[dtensor][debug] added c10d allgather, allgather_coalesced, and allgather_into_tensor_coalesced tracing to CommDebugMode (#127334)

**Summary**
Added c10d allgather, allgather_coalesced, and allgather_into_tensor_coalesced tracing to CommDebugMode and edited test case in test_comm_mode to include added features.

**Test Plan**
pytest test/distributed/_tensor/debug/test_comm_mode.py

Pull Request resolved: https://github.com/pytorch/pytorch/pull/127334
Approved by: https://github.com/XilunWu, https://github.com/yifuwang
ghstack dependencies: #127025, #127029, #127040, #127134
diff --git a/test/distributed/_tensor/debug/test_comm_mode.py b/test/distributed/_tensor/debug/test_comm_mode.py
index 4143da2..0962d9c 100644
--- a/test/distributed/_tensor/debug/test_comm_mode.py
+++ b/test/distributed/_tensor/debug/test_comm_mode.py
@@ -160,6 +160,34 @@
         comm_counts = comm_mode.get_comm_counts()

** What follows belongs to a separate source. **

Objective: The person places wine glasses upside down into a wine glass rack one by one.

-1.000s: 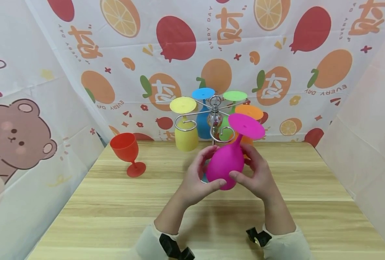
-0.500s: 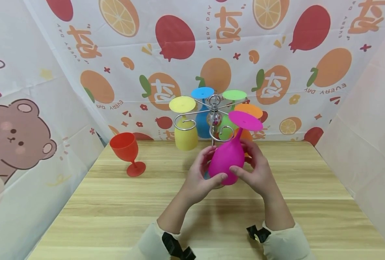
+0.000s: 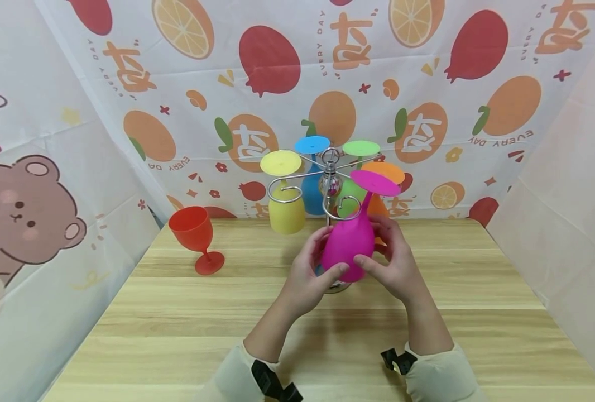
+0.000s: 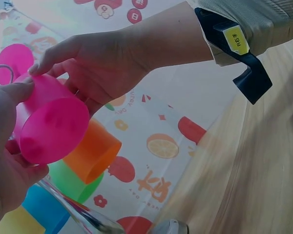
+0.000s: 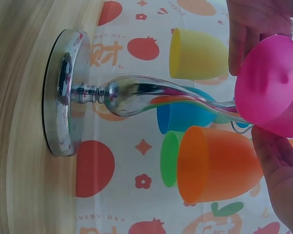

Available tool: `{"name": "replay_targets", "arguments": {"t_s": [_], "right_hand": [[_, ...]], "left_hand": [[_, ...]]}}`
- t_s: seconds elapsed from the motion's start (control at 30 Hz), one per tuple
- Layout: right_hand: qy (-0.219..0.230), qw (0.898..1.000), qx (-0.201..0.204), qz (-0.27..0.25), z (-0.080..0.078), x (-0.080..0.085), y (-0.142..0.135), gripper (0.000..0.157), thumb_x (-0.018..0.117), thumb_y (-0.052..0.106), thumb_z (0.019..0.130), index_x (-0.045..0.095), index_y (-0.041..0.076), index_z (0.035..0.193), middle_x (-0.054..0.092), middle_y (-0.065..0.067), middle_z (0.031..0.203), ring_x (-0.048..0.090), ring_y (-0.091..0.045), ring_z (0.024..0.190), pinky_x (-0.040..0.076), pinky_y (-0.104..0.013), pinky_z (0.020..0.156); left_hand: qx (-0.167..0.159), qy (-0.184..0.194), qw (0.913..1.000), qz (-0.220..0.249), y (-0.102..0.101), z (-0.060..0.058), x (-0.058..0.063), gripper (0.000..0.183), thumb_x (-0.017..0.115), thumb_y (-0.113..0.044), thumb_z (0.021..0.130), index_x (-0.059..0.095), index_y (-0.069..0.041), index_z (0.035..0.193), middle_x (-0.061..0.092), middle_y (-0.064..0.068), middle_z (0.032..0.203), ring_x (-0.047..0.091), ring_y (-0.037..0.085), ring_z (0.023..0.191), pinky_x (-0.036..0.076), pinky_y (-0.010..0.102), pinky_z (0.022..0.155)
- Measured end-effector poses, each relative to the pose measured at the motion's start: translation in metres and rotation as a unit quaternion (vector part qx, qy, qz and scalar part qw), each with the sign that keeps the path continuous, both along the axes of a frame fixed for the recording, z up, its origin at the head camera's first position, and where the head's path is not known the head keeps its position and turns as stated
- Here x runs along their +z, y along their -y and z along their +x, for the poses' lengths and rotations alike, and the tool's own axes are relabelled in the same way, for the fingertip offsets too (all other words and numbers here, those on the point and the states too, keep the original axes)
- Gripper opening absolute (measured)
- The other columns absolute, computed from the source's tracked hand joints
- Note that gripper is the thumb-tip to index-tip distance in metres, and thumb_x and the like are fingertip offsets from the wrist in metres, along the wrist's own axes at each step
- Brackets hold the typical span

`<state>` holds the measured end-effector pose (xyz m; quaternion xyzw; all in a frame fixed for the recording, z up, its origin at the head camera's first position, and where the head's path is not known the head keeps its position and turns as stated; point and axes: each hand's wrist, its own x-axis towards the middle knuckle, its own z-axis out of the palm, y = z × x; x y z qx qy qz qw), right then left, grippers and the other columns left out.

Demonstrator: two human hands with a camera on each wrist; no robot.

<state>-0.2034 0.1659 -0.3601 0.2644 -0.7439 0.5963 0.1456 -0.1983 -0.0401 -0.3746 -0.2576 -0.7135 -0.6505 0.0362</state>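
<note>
Both hands hold a pink goblet (image 3: 350,245) upside down, its foot up and leaning right in the head view. The left hand (image 3: 305,273) grips the bowl's left side, thumb on the near face. On the opposite side, the right hand (image 3: 395,265) has its thumb and fingers round the bowl. The stem stands at the right edge of a curled hook on the chrome goblet rack (image 3: 330,167); whether it is inside the curl I cannot tell. In the left wrist view, the goblet's mouth (image 4: 53,131) faces the camera.
Yellow (image 3: 286,212), blue (image 3: 311,192), green (image 3: 350,198) and orange (image 3: 388,172) goblets hang upside down on the rack. Its round base (image 5: 66,97) stands on the wooden table (image 3: 177,335). A red goblet (image 3: 192,231) stands upright at left. Printed cloth (image 3: 368,72) walls the back.
The pink goblet has risen slightly and shifted a little left, its foot tilting less and its stem closer to the hook. Both hands have moved slightly with it.
</note>
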Motion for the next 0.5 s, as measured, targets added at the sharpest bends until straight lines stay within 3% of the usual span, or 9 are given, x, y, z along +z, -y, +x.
{"name": "replay_targets", "arguments": {"t_s": [0.5], "right_hand": [[-0.023, 0.999, 0.002, 0.026, -0.0048, -0.0024, 0.002, 0.08, 0.076, 0.006, 0.081, 0.038, 0.022, 0.15, 0.047, -0.006, 0.141, 0.052, -0.024, 0.122, 0.055, -0.026, 0.092]], "left_hand": [[0.044, 0.0, 0.9988, -0.023, 0.0001, -0.0035, 0.0008, 0.064, 0.068, -0.034, 0.093, 0.036, -0.026, 0.148, 0.05, -0.003, 0.141, 0.051, 0.019, 0.128, 0.05, 0.042, 0.103]]}}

         self.assertEqual(comm_counts[c10d_ops.scatter_], 1)
 
+        # tests c10d all_gather tracing
+        output_list = []
+
+        with comm_mode:
+            dist.all_gather(output_list, inp, None)
+
+        comm_counts = comm_mode.get_comm_counts()

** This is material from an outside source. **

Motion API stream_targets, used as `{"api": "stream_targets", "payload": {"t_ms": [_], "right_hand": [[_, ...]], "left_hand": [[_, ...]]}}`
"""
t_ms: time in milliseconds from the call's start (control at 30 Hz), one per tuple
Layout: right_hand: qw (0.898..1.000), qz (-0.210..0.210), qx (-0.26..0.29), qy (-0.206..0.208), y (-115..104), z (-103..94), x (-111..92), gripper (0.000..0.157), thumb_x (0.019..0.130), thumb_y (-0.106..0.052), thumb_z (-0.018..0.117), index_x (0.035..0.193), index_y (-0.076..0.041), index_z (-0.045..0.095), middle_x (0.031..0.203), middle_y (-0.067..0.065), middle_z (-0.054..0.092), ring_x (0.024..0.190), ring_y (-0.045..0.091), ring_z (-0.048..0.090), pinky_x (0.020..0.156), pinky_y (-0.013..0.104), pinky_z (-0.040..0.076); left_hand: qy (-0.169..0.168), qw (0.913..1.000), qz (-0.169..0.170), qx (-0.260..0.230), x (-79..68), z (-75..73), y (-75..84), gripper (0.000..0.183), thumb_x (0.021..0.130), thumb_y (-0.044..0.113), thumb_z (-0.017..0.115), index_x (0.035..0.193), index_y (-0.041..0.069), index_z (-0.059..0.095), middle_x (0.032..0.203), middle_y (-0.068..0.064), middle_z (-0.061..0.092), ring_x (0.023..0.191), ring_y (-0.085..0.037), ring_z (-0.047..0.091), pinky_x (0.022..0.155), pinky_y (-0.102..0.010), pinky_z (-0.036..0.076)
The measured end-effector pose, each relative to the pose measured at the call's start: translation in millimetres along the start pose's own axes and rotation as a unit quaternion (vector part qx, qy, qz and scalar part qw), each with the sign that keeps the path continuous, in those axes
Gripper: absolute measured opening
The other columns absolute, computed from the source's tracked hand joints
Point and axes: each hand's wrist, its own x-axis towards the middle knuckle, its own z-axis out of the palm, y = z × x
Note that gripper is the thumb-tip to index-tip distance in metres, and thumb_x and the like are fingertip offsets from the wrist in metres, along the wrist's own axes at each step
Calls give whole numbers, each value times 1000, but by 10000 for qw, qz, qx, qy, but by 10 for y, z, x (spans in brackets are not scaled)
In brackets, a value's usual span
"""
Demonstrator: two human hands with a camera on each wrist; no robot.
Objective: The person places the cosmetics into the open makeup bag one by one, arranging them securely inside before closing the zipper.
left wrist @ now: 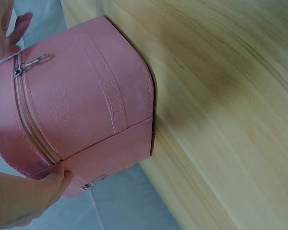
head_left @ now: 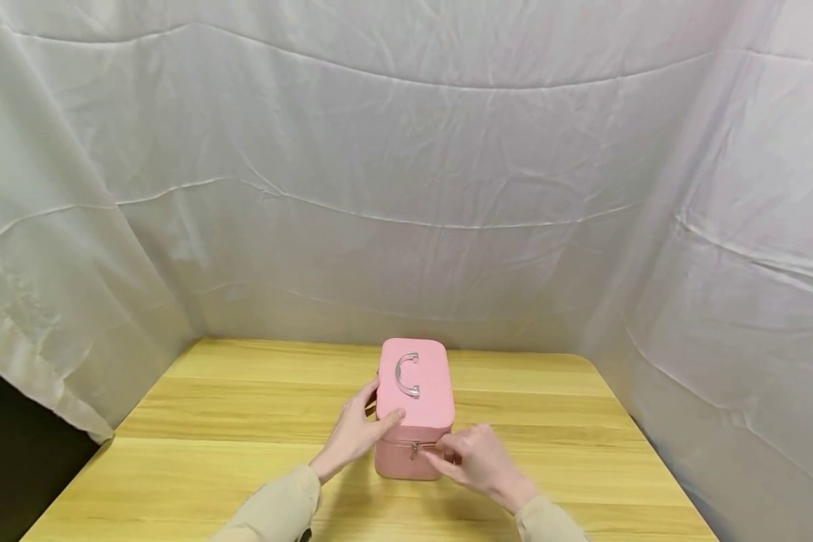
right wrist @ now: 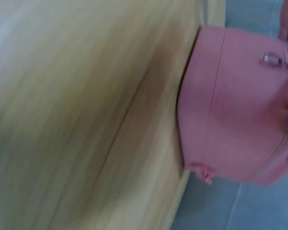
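Note:
A pink zippered case [head_left: 416, 376] with a silver handle [head_left: 406, 375] on its lid stands on the wooden table. My left hand [head_left: 355, 429] grips its left side, thumb on the lid edge, the other fingers partly hidden behind the side. In the left wrist view, this hand [left wrist: 29, 196] presses by the zipper seam. At the front, a metal zipper pull [right wrist: 272, 59] hangs free. My right hand [head_left: 477, 459] is at the front right corner, fingers loosely bent beside the seam; it is blurred in the right wrist view. Another zipper pull [left wrist: 93, 184] shows on the left side.
The wooden table [head_left: 257, 406] extends around the case on all sides. Pale grey cloth [head_left: 379, 165] hangs behind the table and along both sides. A dark area [head_left: 20, 436] lies beyond the left edge.

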Motion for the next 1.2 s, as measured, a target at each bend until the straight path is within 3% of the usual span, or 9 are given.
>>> {"api": "stream_targets", "payload": {"t_ms": [133, 267, 367, 467, 667, 900, 1200], "right_hand": [[9980, 122, -524, -333, -107, 71, 50, 17, 82, -29, 81, 70, -19, 73, 58, -13, 68, 45, -8, 51, 48, 0, 31], [9941, 325, -1004, -235, -195, 157, 89, 19, 80, -35, 80, 70, -20, 72, 62, -12, 71, 50, -1, 61, 48, 7, 40], [9909, 519, -1241, -48, -253, 220, 102, 27, 79, -36, 79, 63, -19, 65, 53, -13, 63, 45, -1, 54, 44, 8, 36], [9872, 665, -1449, 105, -299, 267, 109, 35, 79, -35, 78, 57, -19, 55, 45, -14, 49, 42, -4, 37, 43, 7, 23], [9846, 866, -1499, 240, -347, 281, 116, 39, 76, -20, 82, 56, -19, 48, 45, -13, 37, 49, -7, 20, 48, 7, 12], [9869, 791, -1405, 64, -335, 250, 82, 35, 73, -11, 79, 59, -22, 49, 49, -15, 40, 53, -8, 21, 52, 5, 12], [9818, 313, -1850, 294, -289, 182, 58, 23, 64, -14, 77, 65, -22, 56, 58, -16, 48, 50, -6, 28, 52, 7, 11]], "left_hand": [[10, 10000, 18, -19, 3, -8, -9, 74, 90, 23, 74, 149, -5, 40, 146, -30, 51, 134, -45, 52, 110, -52, 47], [33, 10000, -31, -32, 16, -8, -11, 73, 90, 24, 74, 149, -4, 41, 146, -29, 52, 134, -44, 52, 110, -52, 47], [40, 9999, -73, -63, 20, -6, -8, 72, 90, 23, 75, 149, -3, 43, 146, -28, 52, 134, -43, 52, 110, -51, 47], [82, 9998, -76, -139, 17, -12, 5, 71, 89, 20, 76, 148, -3, 44, 144, -28, 54, 133, -43, 53, 110, -51, 47], [107, 9996, -54, -260, 9, -21, 31, 68, 88, 18, 77, 146, -3, 47, 141, -27, 56, 132, -42, 55, 109, -52, 48], [28, 9998, -4, -219, 16, -24, 28, 66, 88, 17, 76, 145, -3, 48, 139, -28, 58, 131, -42, 55, 109, -53, 48], [-21, 9998, -6, -196, 31, -18, 25, 64, 89, 18, 76, 143, -4, 49, 137, -28, 59, 130, -43, 55, 109, -54, 47]]}}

+        self.assertEqual(comm_counts[c10d_ops.allgather_], 1)
+
+        # tests c10d allgather_coalesced_ tracing
+        output_list = []
+
+        with comm_mode:
+            dist.all_gather_coalesced(output_list, [inp], None)
+
+        comm_counts = comm_mode.get_comm_counts()

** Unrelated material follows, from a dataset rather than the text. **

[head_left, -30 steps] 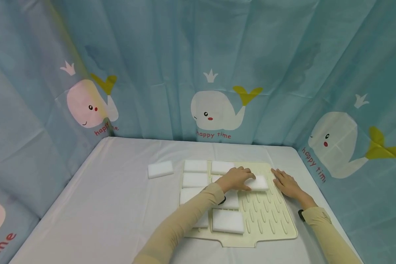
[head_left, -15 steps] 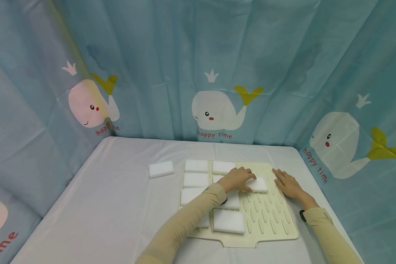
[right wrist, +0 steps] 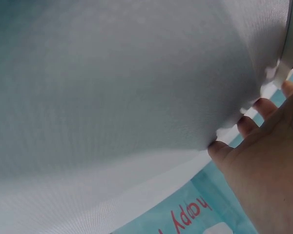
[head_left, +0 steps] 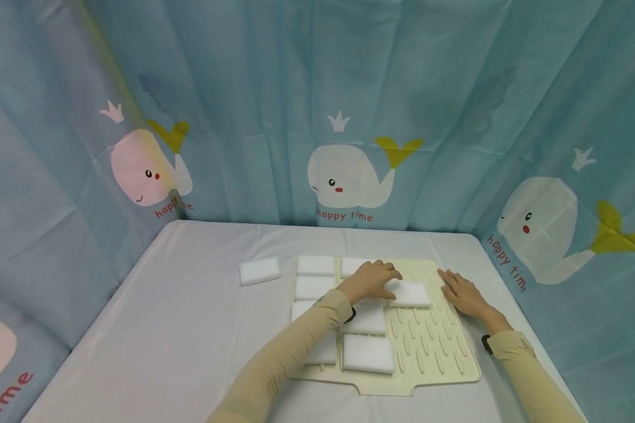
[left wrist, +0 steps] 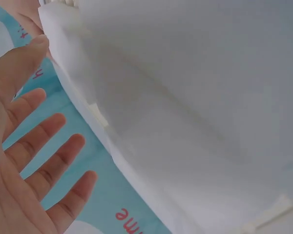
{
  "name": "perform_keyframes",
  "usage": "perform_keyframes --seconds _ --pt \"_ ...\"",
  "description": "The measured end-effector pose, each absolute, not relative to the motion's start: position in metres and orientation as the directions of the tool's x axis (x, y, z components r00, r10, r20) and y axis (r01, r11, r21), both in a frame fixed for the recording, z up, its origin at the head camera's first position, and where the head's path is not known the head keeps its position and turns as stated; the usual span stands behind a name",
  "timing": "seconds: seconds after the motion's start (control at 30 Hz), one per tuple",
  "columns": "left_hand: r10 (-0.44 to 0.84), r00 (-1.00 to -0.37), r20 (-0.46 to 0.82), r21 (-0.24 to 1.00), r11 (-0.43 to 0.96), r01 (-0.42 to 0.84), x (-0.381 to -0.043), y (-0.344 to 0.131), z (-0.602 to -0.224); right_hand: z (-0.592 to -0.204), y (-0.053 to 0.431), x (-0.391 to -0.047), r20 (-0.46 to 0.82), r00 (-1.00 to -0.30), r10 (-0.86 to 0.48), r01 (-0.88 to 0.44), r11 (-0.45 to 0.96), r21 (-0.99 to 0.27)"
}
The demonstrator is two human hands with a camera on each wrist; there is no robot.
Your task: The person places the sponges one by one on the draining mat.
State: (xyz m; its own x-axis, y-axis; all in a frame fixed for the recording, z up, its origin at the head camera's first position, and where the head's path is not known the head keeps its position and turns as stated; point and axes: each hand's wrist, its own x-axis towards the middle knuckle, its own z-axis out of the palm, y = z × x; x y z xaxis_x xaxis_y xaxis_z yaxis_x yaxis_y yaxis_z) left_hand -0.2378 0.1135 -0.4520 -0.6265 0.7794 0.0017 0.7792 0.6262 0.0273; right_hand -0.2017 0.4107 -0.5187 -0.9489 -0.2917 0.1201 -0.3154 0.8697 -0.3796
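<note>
Over a pale yellow ribbed tray is my left hand, its fingers spread apart. Beside its thumb and fingertips lies a white sponge block on the tray's right part. In the left wrist view the left hand's fingers extend with nothing in them. My right hand lies at the tray's right edge, fingers extended and touching down there. Several like sponges sit in two columns on the tray, including a front one and a back left one; the left arm partly covers some.
A single white sponge lies tilted on the white tablecloth, left of the tray. The tray's tab points toward me. Blue curtains with printed whales stand behind and beside the table.
My left hand has let go of the sponge at the tray's right part and drawn back to the left. That sponge has barely shifted. The right hand stays at the tray's edge.
</note>
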Motion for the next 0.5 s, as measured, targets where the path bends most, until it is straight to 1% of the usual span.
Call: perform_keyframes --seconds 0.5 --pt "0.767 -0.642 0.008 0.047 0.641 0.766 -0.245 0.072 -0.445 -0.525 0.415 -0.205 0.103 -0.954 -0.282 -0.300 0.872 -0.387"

+        self.assertEqual(comm_counts[c10d_ops.allgather_coalesced_], 1)
+
+        # tests c10d allgather_into_tensor_coalesced_ tracing
+        comm_mode = CommDebugMode()
+        with comm_mode as A, dist._coalescing_manager() as B:
+            # dist.all_reduce_coalesced(inp)
+            dist.all_gather_into_tensor(all_gather_out, inp)
+
+        comm_counts = comm_mode.get_comm_counts()
+        self.assertEqual(comm_mode.get_total_counts(), 1)
+        self.assertEqual(comm_counts[c10d_ops.allgather_into_tensor_coalesced_], 1)
+
     @requires_nccl()
     def test_comm_mode_with_c10d_allreduce_coalesced(self):
         world_pg = self.world_pg
diff --git a/torch/distributed/_tensor/debug/comm_mode.py b/torch/distributed/_tensor/debug/comm_mode.py
index 62e10a1..d566da5 100644
--- a/torch/distributed/_tensor/debug/comm_mode.py
+++ b/torch/distributed/_tensor/debug/comm_mode.py
@@ -25,9 +25,12 @@
 }
 
 c10d_collective_ops = {
-    c10d_ops.allreduce_,
     c10d_ops._allgather_base_,
     c10d_ops._reduce_scatter_base_,
+    c10d_ops.allgather_,
+    c10d_ops.allgather_coalesced_,
+    c10d_ops.allgather_into_tensor_coalesced_,
+    c10d_ops.allreduce_,
     c10d_ops.allreduce_coalesced_,
     c10d_ops.broadcast_,
     c10d_ops.gather_,